In United States v. VanDemark, ___ F.4th ___, (6th Cir.
6/30/22), CA6 here and GS here [to come], the Court affirmed the conviction of VanDemark, rejecting Vandermark’s
appeals from denials of his motions for “acquittal on three of these counts and
a new trial on all six counts.” The six counts were (Slip Op. 4):

Counts One and Two dealt with the Supermarket’s 2013 and
2014 corporate returns. Counts Three and Four concerned Vandermark’s 2013 and
2014 personal returns. Count Five charged VanDemark with structuring payments,
in violation of 31 U.S.C. § 5324(a)(3). And Count Six charged VanDemark with
making false statements to federal agents, in violation of 18 U.S.C. § 1001.
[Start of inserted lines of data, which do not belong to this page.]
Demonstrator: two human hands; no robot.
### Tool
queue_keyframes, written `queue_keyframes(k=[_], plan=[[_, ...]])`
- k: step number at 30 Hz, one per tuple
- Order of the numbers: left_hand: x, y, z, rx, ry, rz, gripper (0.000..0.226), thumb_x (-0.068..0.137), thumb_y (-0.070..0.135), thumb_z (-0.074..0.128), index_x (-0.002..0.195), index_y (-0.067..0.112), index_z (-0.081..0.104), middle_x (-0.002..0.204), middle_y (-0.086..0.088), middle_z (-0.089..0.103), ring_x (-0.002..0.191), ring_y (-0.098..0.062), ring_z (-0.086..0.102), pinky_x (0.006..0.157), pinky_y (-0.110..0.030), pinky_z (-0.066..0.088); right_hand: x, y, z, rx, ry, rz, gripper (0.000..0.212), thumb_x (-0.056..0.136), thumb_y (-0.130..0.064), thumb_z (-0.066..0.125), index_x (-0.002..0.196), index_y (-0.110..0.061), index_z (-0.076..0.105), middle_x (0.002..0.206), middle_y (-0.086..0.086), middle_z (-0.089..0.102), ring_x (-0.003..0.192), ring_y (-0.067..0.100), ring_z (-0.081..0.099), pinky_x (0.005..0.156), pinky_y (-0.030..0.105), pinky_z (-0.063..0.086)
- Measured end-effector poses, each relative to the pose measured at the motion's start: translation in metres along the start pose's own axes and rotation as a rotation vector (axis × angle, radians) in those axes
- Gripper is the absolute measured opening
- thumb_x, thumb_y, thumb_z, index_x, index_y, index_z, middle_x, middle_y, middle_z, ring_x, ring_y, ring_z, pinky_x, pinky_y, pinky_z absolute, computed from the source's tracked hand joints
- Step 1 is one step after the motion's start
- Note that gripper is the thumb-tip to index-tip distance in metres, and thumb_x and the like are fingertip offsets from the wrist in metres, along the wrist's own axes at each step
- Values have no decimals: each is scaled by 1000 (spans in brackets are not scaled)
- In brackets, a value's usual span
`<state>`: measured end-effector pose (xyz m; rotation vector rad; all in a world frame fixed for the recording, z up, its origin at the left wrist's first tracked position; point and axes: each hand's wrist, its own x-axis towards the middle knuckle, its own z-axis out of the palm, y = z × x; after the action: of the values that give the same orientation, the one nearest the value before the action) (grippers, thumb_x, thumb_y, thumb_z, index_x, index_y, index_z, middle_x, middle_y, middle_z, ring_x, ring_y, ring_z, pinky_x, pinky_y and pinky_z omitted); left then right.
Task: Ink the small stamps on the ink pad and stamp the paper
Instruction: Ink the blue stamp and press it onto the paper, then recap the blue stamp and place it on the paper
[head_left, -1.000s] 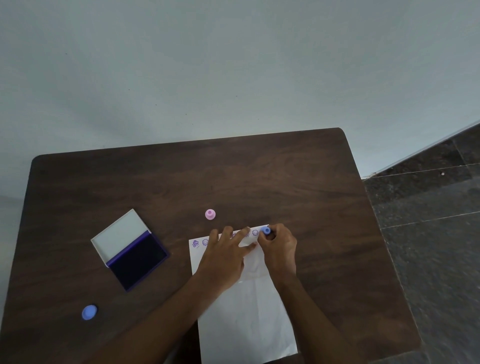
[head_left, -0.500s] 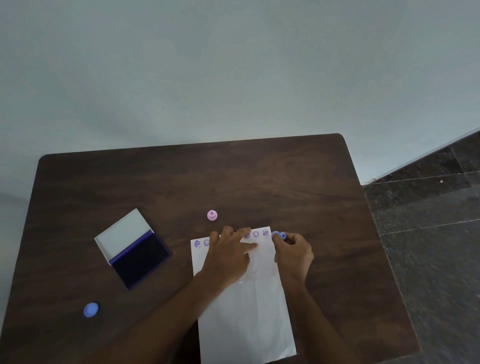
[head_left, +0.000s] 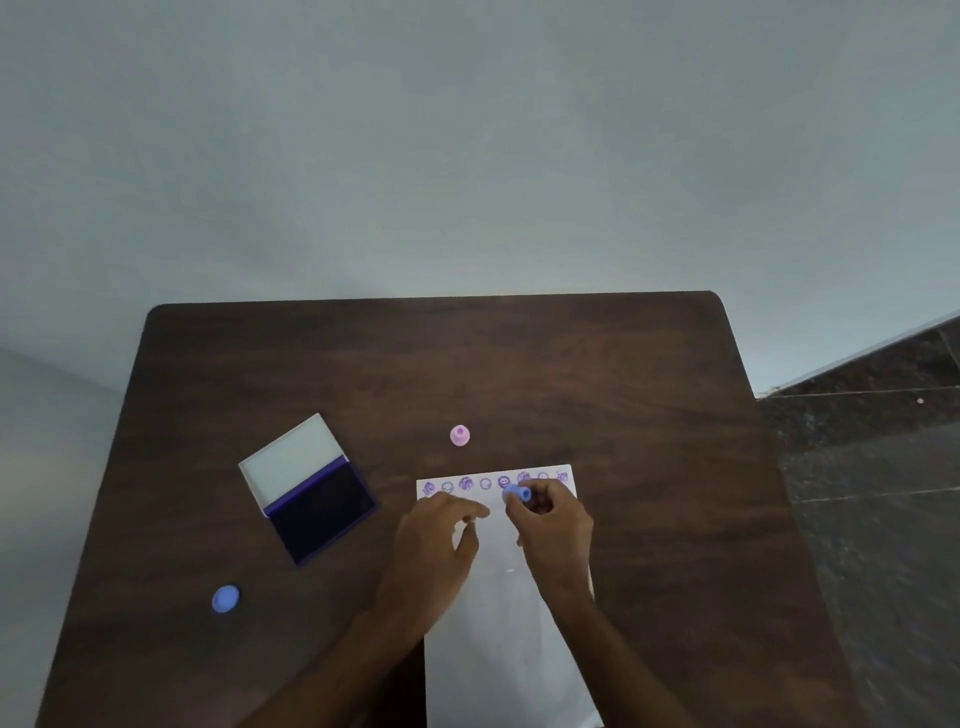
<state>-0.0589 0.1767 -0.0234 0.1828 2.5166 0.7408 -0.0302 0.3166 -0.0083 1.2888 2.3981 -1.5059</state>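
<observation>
A pale wall rises behind a dark wooden table, and dark stone floor shows off its right edge. The far half of the table is bare wood up to the rounded back corners. The paper lies lengthwise from the near edge toward the middle, with a row of 8 purple prints along its far edge.

The right hand pinches a small blue stamp between thumb and curled fingers, just on the near side of that row; whether the stamp touches the sheet cannot be told. The left hand hangs over the paper's left part, fingers loosely bent and holding nothing, fingertips close to the stamp.

Beyond the fingertips, past the paper's far edge, a pink stamp stands alone. Well left of the left hand the ink pad lies open, its white lid folded back. Nearer the table's left edge sits a blue cap.
</observation>
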Motion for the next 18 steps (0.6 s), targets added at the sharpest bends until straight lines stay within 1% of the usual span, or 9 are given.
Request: queue_keyframes(k=[2, 5, 7, 9, 10, 12, 14, 16, 18], plan=[[-11, -17, -9, -83, -7, -38, 30, 94, 35, 57, 124, 29, 58, 126, 6, 60, 115, -11, 57, 97, -19, 41, -8, -4, 12, -20, -37, -20, 15, 79, -27, 78, 83, -24, 64, 79, -7, 71, 66, 13, 67, 61, 30, 62], [-32, -43, -24, -263, 158, 49, 20, 92, 28, 57, 109, 37, 62, 104, 14, 63, 97, -10, 61, 76, -8, 44, -20, -10, 28, -72, -114, -75, 17, 78, -31, 78, 83, -25, 63, 77, -9, 69, 65, 11, 65, 58, 20, 58], [-37, -60, -29, -287, 177, -85, 22, 93, 29, 57, 114, 31, 61, 112, 8, 63, 101, -8, 59, 85, -11, 44, -27, -17, 38, -117, -145, -132, 17, 78, -32, 77, 84, -25, 63, 76, -10, 67, 66, 9, 64, 59, 12, 50], [-39, -75, -35, -302, 141, -330, 29, 94, 29, 59, 121, 18, 58, 123, -6, 61, 110, -19, 57, 95, -29, 42, -33, -23, 49, -152, -182, -181, 16, 80, -33, 76, 86, -22, 65, 80, -6, 69, 68, 10, 62, 62, 12, 49], [-40, -81, -38, -313, 140, -370, 30, 94, 29, 59, 121, 17, 58, 124, -8, 61, 109, -20, 57, 95, -32, 42, -36, -25, 53, -161, -201, -204, 17, 81, -32, 75, 87, -19, 67, 82, -3, 70, 68, 11, 62, 64, 14, 49], [-49, -92, -48, -346, 227, -279, 24, 94, 25, 60, 117, 22, 61, 119, -2, 63, 102, -11, 56, 89, -26, 43, -44, -30, 64, -170, -252, -242, 20, 83, -31, 73, 91, -13, 69, 87, 4, 72, 72, 14, 62, 70, 22, 52], [-61, -100, -60, -384, 325, -186, 21, 93, 20, 61, 112, 28, 63, 113, 4, 65, 100, -5, 55, 85, -21, 41, -51, -36, 78, -239, -318, -239, 28, 86, -33, 69, 103, -10, 69, 101, 7, 72, 88, 18, 65, 85, 30, 53], [-69, -108, -68, -408, 375, -191, 22, 92, 17, 62, 111, 28, 64, 111, 6, 65, 102, -7, 57, 88, -22, 44, -57, -39, 89, -352, -390, -191, 37, 89, -35, 64, 116, -10, 63, 116, 8, 67, 104, 20, 62, 98, 29, 45], [-75, -118, -72, -421, 373, -247, 23, 92, 17, 62, 114, 22, 64, 114, 1, 66, 105, -12, 59, 94, -28, 46, -66, -44, 99, -384, -431, -201, 34, 89, -37, 65, 116, -17, 63, 116, 4, 67, 104, 14, 61, 96, 25, 44]])
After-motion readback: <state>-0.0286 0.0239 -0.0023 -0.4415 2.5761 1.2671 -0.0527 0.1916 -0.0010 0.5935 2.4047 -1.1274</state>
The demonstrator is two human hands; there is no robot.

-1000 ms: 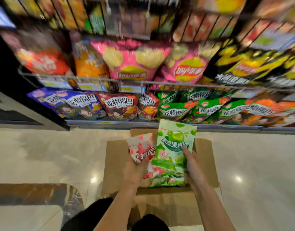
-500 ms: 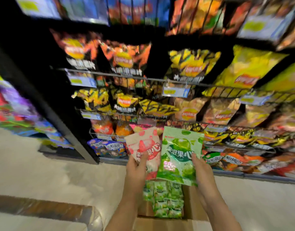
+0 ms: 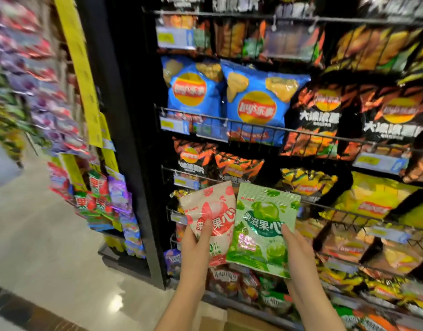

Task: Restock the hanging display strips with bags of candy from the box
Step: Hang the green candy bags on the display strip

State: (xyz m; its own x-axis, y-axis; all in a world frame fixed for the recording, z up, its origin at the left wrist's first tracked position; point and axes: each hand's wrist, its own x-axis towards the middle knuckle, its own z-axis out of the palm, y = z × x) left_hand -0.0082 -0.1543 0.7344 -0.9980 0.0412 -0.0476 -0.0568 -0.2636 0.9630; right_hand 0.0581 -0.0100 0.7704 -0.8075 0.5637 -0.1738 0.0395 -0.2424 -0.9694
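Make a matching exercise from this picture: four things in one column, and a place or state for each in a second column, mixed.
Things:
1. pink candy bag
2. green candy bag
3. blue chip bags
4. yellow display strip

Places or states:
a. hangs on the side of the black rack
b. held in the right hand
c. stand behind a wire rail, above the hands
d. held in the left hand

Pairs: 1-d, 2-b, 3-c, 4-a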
VanDemark is described (Slip Op. 1) as “a millionaire car
salesman who tried to hoodwink the IRS” and the owner of “the Used Car
Supermarket, which sells cars from two lots in Amelia, Ohio.”  (I had never heard of Amelia, Ohio, so I just
point to the Wikipedia entry for Amelia, here.)  Basically, he skimmed cash receipts in large
amounts, in the time-honored way that many cash retail businesses do so, but
customized to his particular business. Since this is a variation of garden
variety tax evasion, I won’t go into the detail on the skimming.

Some interesting items:

1. How did he use the cash he skimmed? The Court says (Slip
Op. 3):

             It turned
out that VanDemark used most of this cash to pay the mortgage on his
multimillion-dollar mansion. Wary of attracting the IRS’s attention, VanDemark
asked an employee at his bank to confirm the IRS reporting threshold. She told
VanDemark that the bank had to report “[a]nything over 10,000 in cash” to the
IRS. (R. 73, Trial Tr. (Luck), PageID 1086-87.) So with this information in
hand, VanDemark began to make cash payments toward his mortgage several times a
month, keeping each payment below $10,000.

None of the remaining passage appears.